Tatavla'nın çamurlu sokaklarından koşturup gelen Rum delikanlıları, vapura binip Union Club'daki Fenerbahçe - Galatasaray müsabakasını seyretmeye giderlerken, Kadıköy Pazar Ligi'nde Müslüman Beşiktaş ile Rum Elpis maçını izleyenlerin bir kısmı da Musevi ve Ermeni'ydi. Müsabakanın hakeminin İngiliz bir Levanten olması, İstanbul'un reng-i âhenginin ne kadar parlak olduğunun en güzel misalleri kuşkusuz. İşte Türk İdman İttifakı'nı oluşturan kulüplerin dışında kalan Müslüman kulüplerle, azınlık kulüplerinin tesis ettiği Pazar Ligi böyle bir havada başladı.”

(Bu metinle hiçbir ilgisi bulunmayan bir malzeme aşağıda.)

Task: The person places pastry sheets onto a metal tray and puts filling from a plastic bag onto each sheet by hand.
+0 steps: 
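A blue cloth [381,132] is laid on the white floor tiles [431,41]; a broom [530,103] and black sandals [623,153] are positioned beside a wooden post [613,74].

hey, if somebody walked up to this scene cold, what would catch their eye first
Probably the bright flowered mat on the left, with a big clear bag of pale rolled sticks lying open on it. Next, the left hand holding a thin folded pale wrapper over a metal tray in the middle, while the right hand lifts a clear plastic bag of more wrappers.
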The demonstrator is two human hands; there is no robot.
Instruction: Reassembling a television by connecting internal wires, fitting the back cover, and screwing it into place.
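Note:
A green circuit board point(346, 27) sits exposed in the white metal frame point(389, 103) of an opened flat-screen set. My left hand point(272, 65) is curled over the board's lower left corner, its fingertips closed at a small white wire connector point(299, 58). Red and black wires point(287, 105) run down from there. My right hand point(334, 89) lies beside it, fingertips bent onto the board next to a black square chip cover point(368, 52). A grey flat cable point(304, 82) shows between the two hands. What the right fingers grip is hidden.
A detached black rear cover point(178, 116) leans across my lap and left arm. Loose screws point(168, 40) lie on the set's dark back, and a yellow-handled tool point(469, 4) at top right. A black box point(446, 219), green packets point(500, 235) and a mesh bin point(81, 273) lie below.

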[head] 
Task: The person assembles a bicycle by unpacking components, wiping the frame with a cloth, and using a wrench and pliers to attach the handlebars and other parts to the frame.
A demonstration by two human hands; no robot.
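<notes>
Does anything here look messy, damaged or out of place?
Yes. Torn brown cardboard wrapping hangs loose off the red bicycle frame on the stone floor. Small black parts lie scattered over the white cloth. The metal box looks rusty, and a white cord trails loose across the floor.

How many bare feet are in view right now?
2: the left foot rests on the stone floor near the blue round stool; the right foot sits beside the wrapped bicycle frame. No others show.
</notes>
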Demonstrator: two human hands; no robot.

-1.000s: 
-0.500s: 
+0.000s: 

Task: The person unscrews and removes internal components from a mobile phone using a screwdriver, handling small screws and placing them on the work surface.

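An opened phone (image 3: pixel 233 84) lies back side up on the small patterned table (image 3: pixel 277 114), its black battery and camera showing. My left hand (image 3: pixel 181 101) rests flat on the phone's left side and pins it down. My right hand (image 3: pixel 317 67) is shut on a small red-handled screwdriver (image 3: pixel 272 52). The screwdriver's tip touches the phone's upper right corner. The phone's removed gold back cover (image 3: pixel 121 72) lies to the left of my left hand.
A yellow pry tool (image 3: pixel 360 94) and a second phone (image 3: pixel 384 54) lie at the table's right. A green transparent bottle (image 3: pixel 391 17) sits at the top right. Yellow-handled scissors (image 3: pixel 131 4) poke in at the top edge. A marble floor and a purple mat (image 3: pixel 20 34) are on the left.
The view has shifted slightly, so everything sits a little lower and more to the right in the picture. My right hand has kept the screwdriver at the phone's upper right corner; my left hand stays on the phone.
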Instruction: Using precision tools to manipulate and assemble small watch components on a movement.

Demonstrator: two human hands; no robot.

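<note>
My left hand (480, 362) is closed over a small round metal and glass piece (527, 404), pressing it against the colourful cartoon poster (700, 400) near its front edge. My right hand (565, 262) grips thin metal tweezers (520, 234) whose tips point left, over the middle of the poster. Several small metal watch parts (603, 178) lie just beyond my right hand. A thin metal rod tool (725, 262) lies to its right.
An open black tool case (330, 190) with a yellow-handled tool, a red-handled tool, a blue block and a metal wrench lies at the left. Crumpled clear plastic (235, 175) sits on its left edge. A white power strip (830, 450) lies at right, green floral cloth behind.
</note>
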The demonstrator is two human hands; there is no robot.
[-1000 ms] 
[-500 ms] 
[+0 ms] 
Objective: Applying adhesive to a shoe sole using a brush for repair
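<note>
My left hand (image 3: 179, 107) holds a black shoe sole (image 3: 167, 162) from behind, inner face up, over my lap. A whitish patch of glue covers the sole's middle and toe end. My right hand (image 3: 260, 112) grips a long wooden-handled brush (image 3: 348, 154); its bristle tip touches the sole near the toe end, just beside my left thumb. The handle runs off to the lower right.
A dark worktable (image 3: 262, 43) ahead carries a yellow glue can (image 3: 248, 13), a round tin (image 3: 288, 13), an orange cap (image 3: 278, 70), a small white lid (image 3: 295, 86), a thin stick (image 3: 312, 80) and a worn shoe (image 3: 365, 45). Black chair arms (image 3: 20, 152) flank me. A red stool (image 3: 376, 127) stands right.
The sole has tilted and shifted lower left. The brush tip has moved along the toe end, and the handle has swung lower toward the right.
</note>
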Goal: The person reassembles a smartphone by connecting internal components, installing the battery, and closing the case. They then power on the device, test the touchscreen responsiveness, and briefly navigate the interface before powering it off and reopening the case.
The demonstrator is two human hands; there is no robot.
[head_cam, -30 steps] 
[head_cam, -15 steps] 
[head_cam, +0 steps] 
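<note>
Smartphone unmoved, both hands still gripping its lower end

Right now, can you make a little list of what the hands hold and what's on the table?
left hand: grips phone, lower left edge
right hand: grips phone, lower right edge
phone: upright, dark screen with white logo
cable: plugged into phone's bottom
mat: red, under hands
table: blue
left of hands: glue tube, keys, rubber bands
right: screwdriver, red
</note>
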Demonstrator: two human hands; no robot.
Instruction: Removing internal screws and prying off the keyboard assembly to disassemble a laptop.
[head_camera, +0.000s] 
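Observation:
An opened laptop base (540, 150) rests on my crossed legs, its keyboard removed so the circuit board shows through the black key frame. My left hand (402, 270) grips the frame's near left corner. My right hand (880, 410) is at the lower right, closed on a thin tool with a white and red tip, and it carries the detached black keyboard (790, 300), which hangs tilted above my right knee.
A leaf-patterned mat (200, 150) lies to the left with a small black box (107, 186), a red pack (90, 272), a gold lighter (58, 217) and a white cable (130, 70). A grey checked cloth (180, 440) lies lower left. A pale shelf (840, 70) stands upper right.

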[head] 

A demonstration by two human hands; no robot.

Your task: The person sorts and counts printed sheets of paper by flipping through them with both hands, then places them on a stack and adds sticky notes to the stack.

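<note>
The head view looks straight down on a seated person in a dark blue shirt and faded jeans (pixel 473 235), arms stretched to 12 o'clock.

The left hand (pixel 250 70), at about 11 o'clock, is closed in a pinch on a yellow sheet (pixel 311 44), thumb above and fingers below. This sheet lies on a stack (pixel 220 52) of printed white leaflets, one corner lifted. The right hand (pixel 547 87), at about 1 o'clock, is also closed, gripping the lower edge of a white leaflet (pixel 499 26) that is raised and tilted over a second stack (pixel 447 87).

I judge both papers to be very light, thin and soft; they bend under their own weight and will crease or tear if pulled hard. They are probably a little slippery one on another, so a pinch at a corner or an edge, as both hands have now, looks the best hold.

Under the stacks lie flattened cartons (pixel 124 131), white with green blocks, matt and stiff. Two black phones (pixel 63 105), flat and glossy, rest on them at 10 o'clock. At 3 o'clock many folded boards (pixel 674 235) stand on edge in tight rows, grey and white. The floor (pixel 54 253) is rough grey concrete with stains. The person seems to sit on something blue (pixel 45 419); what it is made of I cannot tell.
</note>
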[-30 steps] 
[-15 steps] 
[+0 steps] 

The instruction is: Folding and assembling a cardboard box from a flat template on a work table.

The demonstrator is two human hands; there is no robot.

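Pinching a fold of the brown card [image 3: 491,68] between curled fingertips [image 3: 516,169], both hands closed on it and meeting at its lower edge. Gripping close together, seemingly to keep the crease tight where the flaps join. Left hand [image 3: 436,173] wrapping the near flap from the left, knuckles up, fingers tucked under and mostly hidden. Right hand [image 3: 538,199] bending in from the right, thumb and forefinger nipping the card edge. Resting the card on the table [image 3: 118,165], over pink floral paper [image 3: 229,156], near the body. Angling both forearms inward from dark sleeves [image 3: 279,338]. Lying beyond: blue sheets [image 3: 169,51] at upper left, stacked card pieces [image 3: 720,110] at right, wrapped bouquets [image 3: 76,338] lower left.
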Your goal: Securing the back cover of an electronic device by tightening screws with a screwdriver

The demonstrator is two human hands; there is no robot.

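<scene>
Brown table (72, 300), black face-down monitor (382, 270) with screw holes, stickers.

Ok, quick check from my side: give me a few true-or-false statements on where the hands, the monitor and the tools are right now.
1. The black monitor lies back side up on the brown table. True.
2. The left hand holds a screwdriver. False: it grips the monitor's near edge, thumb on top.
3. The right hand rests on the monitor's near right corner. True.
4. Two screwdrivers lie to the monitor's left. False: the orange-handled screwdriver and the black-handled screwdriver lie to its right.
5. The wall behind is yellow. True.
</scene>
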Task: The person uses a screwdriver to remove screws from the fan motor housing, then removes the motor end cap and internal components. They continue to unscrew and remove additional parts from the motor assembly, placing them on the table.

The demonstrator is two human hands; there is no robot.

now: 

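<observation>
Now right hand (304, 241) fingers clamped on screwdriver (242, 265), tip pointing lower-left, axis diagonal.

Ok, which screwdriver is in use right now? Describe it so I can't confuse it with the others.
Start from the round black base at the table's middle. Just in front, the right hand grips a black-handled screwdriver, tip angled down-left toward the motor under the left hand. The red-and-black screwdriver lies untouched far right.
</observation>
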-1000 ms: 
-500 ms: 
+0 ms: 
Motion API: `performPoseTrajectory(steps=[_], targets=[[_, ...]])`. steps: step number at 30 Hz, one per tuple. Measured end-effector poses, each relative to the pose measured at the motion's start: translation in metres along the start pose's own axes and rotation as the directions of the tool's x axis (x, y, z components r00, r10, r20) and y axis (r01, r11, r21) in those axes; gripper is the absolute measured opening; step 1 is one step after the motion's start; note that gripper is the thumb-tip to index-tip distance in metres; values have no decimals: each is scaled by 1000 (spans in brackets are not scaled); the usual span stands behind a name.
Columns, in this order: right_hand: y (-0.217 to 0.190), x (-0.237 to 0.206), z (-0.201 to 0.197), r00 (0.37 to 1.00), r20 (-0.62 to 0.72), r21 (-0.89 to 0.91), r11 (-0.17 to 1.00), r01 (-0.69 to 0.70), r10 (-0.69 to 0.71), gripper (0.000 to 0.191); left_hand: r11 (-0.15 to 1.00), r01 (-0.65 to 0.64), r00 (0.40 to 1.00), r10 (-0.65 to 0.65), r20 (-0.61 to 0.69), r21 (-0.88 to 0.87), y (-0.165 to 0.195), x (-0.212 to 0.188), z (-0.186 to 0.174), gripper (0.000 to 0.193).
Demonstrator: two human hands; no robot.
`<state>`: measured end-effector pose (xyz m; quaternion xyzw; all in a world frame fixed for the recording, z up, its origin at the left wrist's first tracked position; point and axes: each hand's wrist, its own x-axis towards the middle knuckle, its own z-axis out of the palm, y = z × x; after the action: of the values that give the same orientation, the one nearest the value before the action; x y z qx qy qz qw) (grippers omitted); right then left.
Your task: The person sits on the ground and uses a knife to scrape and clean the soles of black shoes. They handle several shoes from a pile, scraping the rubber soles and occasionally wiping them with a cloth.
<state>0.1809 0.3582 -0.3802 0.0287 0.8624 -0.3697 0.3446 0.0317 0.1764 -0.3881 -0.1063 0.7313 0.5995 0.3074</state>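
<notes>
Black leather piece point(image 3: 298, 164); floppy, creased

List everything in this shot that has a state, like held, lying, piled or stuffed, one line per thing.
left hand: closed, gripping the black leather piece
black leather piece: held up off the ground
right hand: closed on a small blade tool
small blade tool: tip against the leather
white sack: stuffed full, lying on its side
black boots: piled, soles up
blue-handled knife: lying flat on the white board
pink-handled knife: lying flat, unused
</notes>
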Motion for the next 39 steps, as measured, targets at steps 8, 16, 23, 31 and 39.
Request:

İttihatçıların propaganda takımı Altınordu

Aydınoğlu Raşid Bey'in de aralarında olduğu Progres International, 1912. Takımın ismi daha sonra İttihat ve Terakki'nin etkisiyle Altınordu olarak değiştirilecek

“İttihat ve Terakki, sporun çok önemli olduğunu anlamış. Futbola da çok önem veriyor, spor kulüplerini tahakkümü altına almanın ne kadar faydalı olacağını da görüyor. Galatasaray Lisesi'nden çıkan bir başka takım, Progress International, bu takımın sahibi, yani kaptanı, Galatasaray Lisesi'nden Aydın oğlu Raşit Bey.  Aydın oğlu Raşit Bey koyu bir İttihatçı ve Türkçü. Talat Paşa’yla çok iyi arkadaş oluyorlar. Progress kelimesi de zaten Terakki anlamına geliyor. Bu takımın ismini Altınordu yapıyorlar. Rengi de kırmızı ve mavidir, yani kan ve çelik. Böyle sert bir takımdır bu, Fenerbahçe ve Galatasaray’ın futbolcularını çalmıştır. Bu oyunculara Altınordu’da oynarsan askerlik yapmazsın, evine sucuk, peynir, ekmek her şey girer denmiş. Bu takım herkesi yeniyor 5-0, 6-0 ve gidip şampiyon oluyor. İttihat ve Terakki’nin reklamını yapıyor.”

 

 

Kitaptan:

“Memleketin her köşesine hâkim olan İttihat ve Terakki Fırkası'nın elindeki güçle, Fenerbahçe ve Galatasaray'dan kopardığı futbolcular ile Altınordu kulübü, bu seneden (1916) İstanbul ve memleket futboluna damgasını vurdu. Burada en büyük âmil, kulübü himayesine alan Talat Paşa'dır. Esasında siyasetin futbolla buluşmasını da belki ilk defa olarak bu yıllarda görüyoruz. Memleketin her köşesinde mutlak bir hâkimiyet sağlayan İttihatçılar, spor ve özellikle çok popüler olan futbol sayesinde progaganda yapmak gayesiyle futbol kulüplerinin içine girmeyi başardılar.”